Once the index is created and populated, it exists independently of your blob container, but you can re-run indexing operations to refresh your index based on changed documents. Timestamp information on individual blobs is used for change detection. You can opt for either scheduled execution or on-demand indexing as the refresh mechanism.

Resources used in a blob-search solution

You need Azure Cognitive Search, Azure Blob Storage, and a client. Cognitive Search is typically one of several components in a solution, where your application code issues query API requests and handles the response. You might also write application code to handle indexing, although for proof-of-concept testing and impromptu tasks, it's common to use the Azure portal as the search client.

Within Blob Storage, you'll need a container that provides source content. You can set file inclusion and exclusion criteria, and specify which parts of a blob are indexed in Cognitive Search.

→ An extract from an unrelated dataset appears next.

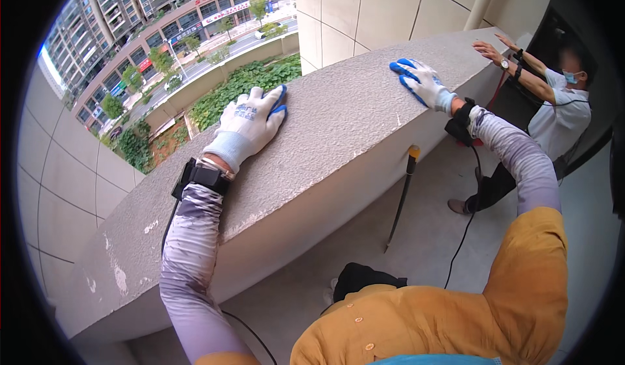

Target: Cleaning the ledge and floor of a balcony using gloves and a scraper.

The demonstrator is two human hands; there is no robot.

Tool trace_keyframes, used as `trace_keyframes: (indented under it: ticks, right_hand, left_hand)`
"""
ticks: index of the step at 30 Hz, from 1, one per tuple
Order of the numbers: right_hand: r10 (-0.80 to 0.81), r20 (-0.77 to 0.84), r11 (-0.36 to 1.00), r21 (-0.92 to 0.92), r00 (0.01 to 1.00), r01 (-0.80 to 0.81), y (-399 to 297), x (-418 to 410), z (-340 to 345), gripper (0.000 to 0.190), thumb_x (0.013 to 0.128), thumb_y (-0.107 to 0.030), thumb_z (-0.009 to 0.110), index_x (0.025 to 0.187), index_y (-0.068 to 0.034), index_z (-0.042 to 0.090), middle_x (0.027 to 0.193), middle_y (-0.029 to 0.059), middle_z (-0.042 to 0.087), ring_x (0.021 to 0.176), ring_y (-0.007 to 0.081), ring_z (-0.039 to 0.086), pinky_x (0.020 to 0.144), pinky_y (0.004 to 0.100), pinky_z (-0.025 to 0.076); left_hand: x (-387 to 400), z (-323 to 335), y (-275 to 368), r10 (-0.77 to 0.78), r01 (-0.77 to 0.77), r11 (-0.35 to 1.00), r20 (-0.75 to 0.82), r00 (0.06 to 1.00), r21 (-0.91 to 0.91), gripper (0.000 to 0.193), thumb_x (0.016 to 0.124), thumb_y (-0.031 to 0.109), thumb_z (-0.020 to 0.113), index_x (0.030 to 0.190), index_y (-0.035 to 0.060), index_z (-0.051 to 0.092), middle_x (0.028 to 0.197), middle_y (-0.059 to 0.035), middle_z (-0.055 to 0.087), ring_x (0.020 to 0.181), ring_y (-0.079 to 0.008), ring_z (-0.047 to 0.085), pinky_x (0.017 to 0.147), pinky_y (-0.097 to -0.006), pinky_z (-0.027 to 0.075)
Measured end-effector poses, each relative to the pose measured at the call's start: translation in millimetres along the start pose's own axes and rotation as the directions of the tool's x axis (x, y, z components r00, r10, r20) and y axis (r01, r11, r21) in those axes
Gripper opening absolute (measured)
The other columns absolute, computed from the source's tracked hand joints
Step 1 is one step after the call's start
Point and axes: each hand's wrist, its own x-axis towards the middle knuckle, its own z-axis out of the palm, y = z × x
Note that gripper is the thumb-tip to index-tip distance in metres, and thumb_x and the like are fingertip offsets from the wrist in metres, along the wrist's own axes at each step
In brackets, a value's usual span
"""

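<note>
My left hand (247, 125), in a white knitted work glove with blue-coated fingers and palm, rests palm down on the rough textured top of a parapet wall (312, 135). Farther right along the same ledge lies my right hand (424, 85), in a matching glove, also palm down with its fingers spread. Neither hand holds anything. Pale scuffs mark the ledge at the lower left and along its inner edge. A dark rod-shaped tool (403, 199) with a yellow upper end leans against the wall's inner face, between and below my hands.
At right, a masked person in a white shirt (561, 106) reaches both hands over the far ledge. Black cables (464, 238) hang from my wrist straps. A tiled outer wall (371, 13) and pipe (483, 3) rise behind; beyond the parapet is a drop towards greenery (234, 89) and a street.
</note>
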Motion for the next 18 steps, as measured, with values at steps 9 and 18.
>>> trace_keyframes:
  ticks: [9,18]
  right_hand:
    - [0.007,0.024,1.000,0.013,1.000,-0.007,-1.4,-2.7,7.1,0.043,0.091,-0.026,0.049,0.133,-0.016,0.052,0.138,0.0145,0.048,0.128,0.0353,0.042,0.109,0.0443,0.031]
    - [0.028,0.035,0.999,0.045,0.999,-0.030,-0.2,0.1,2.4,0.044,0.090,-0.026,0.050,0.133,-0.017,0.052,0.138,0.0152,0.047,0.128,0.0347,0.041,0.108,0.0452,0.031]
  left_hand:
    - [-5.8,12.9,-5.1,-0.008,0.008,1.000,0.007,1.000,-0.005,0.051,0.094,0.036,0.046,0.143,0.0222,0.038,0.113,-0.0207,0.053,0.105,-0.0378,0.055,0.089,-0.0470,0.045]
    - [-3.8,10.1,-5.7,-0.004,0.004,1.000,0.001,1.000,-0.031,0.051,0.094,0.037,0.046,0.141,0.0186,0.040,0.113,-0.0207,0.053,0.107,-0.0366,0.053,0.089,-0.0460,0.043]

You can start directly in your Storage Account portal page.

  1. In the left navigation page under Data management, select Azure search to select or create a search service.

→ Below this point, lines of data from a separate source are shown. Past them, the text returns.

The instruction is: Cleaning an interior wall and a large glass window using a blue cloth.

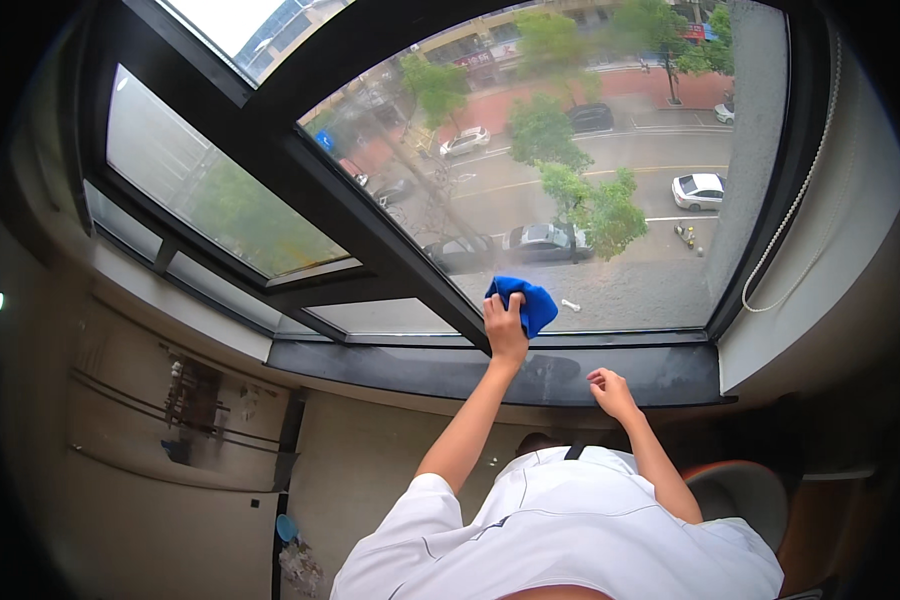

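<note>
My left hand (505,328) presses a folded blue cloth (534,301) against the lower left part of a large window pane (615,300), close to the dark window frame (412,247). The cloth bunches under my fingers and spreads out to the right of them. My right hand (608,391) hovers over or rests lightly at the front of the dark window sill (660,371); whether it touches is hard to tell. Its fingers are loosely curled with nothing visible in them. Hazy marks show on the glass in places.
A white beaded blind cord (802,187) hangs by the right wall. Smaller framed panes (225,195) adjoin on the left. A grey chair with an orange rim (750,495) stands at the lower right. Outside, beyond the glass, are a street, trees and parked cars (546,241).
</note>
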The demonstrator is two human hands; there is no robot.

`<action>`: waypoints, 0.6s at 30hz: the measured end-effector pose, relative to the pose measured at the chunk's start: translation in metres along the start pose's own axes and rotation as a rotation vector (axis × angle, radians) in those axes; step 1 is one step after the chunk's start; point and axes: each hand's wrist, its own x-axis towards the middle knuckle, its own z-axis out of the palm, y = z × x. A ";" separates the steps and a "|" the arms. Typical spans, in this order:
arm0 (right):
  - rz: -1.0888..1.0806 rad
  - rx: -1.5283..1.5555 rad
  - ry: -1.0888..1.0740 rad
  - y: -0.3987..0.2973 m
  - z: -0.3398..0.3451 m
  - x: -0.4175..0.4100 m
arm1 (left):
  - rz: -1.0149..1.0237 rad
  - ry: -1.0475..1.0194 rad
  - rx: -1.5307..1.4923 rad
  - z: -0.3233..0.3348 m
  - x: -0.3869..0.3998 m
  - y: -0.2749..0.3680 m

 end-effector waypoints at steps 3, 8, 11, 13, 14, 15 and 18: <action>0.035 -0.101 0.047 0.008 0.001 -0.004 | -0.031 0.044 -0.001 0.013 -0.043 -0.041; 0.034 -0.407 0.261 0.053 0.008 0.002 | 0.163 0.332 -0.034 -0.060 0.073 -0.032; 0.039 -0.542 0.315 0.041 0.023 0.005 | 0.227 0.683 0.044 -0.147 0.172 -0.031; 0.100 -0.589 0.374 0.043 0.031 0.011 | 0.313 0.875 0.113 -0.202 0.224 -0.020; 0.136 -0.595 0.392 0.042 0.034 0.016 | 0.275 0.888 0.093 -0.213 0.240 -0.015; 0.161 -0.598 0.408 0.040 0.037 0.021 | 0.242 0.908 0.083 -0.221 0.248 -0.016; 0.224 -0.562 0.514 0.042 0.039 0.023 | 0.197 0.773 0.111 -0.181 0.231 -0.014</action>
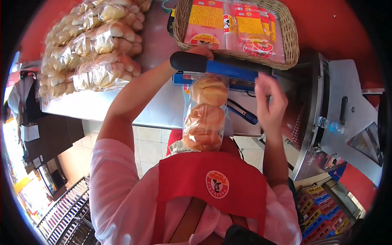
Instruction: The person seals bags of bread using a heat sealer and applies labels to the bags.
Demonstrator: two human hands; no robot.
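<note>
A clear plastic bag of bread rolls (205, 113) lies lengthwise before me, its far end at a blue impulse bag sealer (232, 71) with a black-ended arm. My left hand (201, 52) is at the far side of the sealer arm, mostly hidden behind it; its grip cannot be made out. Near the right end of the sealer arm, my right hand (269, 98) is raised with its fingers slightly bent and apart, holding nothing visible. A blue and black utility knife (242, 111) rests on the metal table (159, 107), right of the bag.
Stacked bags of rolls (101, 46) fill the table's left side. Behind the sealer stands a wicker basket (291, 36) with printed plastic bags (208, 18). A metal cabinet (318, 92) is at the right, and colourful stacked boxes (321, 211) are at lower right.
</note>
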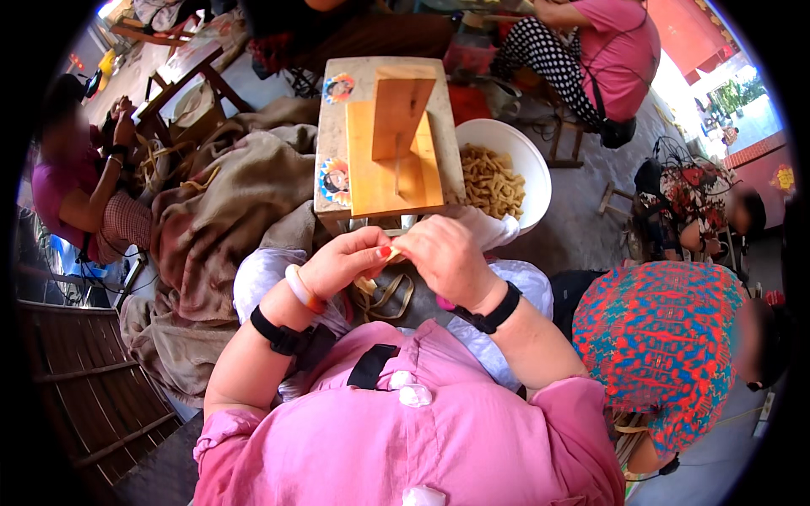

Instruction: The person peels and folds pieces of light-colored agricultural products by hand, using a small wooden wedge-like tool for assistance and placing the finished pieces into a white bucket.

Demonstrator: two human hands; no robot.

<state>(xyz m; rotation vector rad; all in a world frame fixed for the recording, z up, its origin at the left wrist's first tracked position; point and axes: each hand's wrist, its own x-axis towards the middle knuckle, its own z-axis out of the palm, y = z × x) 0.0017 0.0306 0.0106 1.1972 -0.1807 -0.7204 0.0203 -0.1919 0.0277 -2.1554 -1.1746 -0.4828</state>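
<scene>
My left hand [345, 258] and my right hand [448, 258] meet in front of my chest, just below the near edge of a small table [332, 136]. Between their fingertips both pinch a small pale yellow strip [393, 253]; its material is hard to tell. Below them, a loop of similar flat strip [404, 302] hangs or lies between my knees. On the table rests a wooden board [364, 190] with an upright wooden block [402, 114] on it. A thin rod [397, 167] stands before the block.
Right of the table is a white bucket [538, 183] holding many tan folded pieces [490, 180]. A brown blanket [234, 183] covers something on the left. Seated people are around me: at left [69, 183], far right [617, 57] and close right [658, 335]. A wooden stool [566, 142] stands behind the bucket.
</scene>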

  2. Follow the steps in the wizard to extract and optionally create searchable content from your blobs. The workflow is the Import data wizard.

    Screenshot of the Azure search wizard in the Azure Storage portal page.

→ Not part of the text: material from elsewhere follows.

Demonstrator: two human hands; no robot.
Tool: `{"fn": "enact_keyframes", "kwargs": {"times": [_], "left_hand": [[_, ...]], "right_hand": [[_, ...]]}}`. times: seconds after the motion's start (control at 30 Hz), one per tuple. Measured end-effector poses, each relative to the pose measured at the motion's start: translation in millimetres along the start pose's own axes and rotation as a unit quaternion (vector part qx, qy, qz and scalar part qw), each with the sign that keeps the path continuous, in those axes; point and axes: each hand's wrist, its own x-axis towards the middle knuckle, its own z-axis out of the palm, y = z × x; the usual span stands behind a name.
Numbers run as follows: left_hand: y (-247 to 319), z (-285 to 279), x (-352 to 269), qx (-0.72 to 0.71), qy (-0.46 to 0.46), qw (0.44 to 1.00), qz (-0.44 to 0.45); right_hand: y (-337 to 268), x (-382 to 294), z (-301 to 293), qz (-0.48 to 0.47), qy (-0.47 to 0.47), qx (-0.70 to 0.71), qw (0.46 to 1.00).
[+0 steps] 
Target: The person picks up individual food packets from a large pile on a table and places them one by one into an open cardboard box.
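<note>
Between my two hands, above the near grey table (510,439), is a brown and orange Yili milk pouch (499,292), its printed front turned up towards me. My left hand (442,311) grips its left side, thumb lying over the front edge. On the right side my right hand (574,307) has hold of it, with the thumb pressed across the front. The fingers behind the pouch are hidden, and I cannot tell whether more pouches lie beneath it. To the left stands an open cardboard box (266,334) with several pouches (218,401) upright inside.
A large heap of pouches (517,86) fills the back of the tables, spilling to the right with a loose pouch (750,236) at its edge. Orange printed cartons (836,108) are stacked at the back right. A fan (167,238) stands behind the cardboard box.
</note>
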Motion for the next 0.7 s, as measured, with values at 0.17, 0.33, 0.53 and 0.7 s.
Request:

  3. Use Search explorer in the search portal page to query your content.

The wizard is the best place to start, but you'll discover more flexible options when you configure a blob indexer yourself. You can call the REST APIs using a tool like Postman. Tutorial: Index and search semi-structured data (JSON blobs) in Azure Cognitive Search walks you through the steps of calling the REST API in Postman.

How blobs are indexed

By default, most blobs are indexed as a single search document in the index, including blobs with structured content, such as JSON or CSV, which are indexed as a single chunk of text. However, for JSON or CSV documents that have an internal structure (delimiters), you can assign parsing modes to generate individual search documents for each line or element:

A compound or embedded document (such as a ZIP archive, a Word document with embedded Outlook email containing attachments, or an .MSG file with attachments) is also indexed as a single document. For example, all images extracted from the attachments of an .MSG file will be returned in the normalized_images field. If you have images, consider adding AI enrichment to get more search utility from that content.

Textual content of a document is extracted into a string field named "content". You can also extract standard and user-defined metadata.

Note

Azure Cognitive Search imposes indexer limits on how much text it extracts depending on the pricing tier. A warning will appear in the indexer status response if documents are truncated.

Use a Blob indexer for content extraction

An indexer is a data-source-aware subservice in Cognitive Search, equipped with internal logic for sampling data, reading metadata data, retrieving data, and serializing data from native formats into JSON documents for subsequent import.

Blobs in Azure Storage are indexed using the blob indexer. You can invoke this indexer by using the Azure search command in Azure Storage, the Import data wizard, a REST API, or the .NET SDK. In code, you use this indexer by setting the type, and by providing connection information that includes an Azure Storage account along with a blob container. You can subset your blobs by creating a virtual directory, which you can then pass as a parameter, or by filtering on a file type extension.

An indexer "cracks a document", opening a blob to inspect content. After connecting to the data source, it's the first step in the pipeline. For blob data, this is where PDF, Office docs, and other content types are detected. Document cracking with text extraction is no charge. If your blobs contain image content, images are ignored unless you add AI enrichment. Standard indexing applies only to text content.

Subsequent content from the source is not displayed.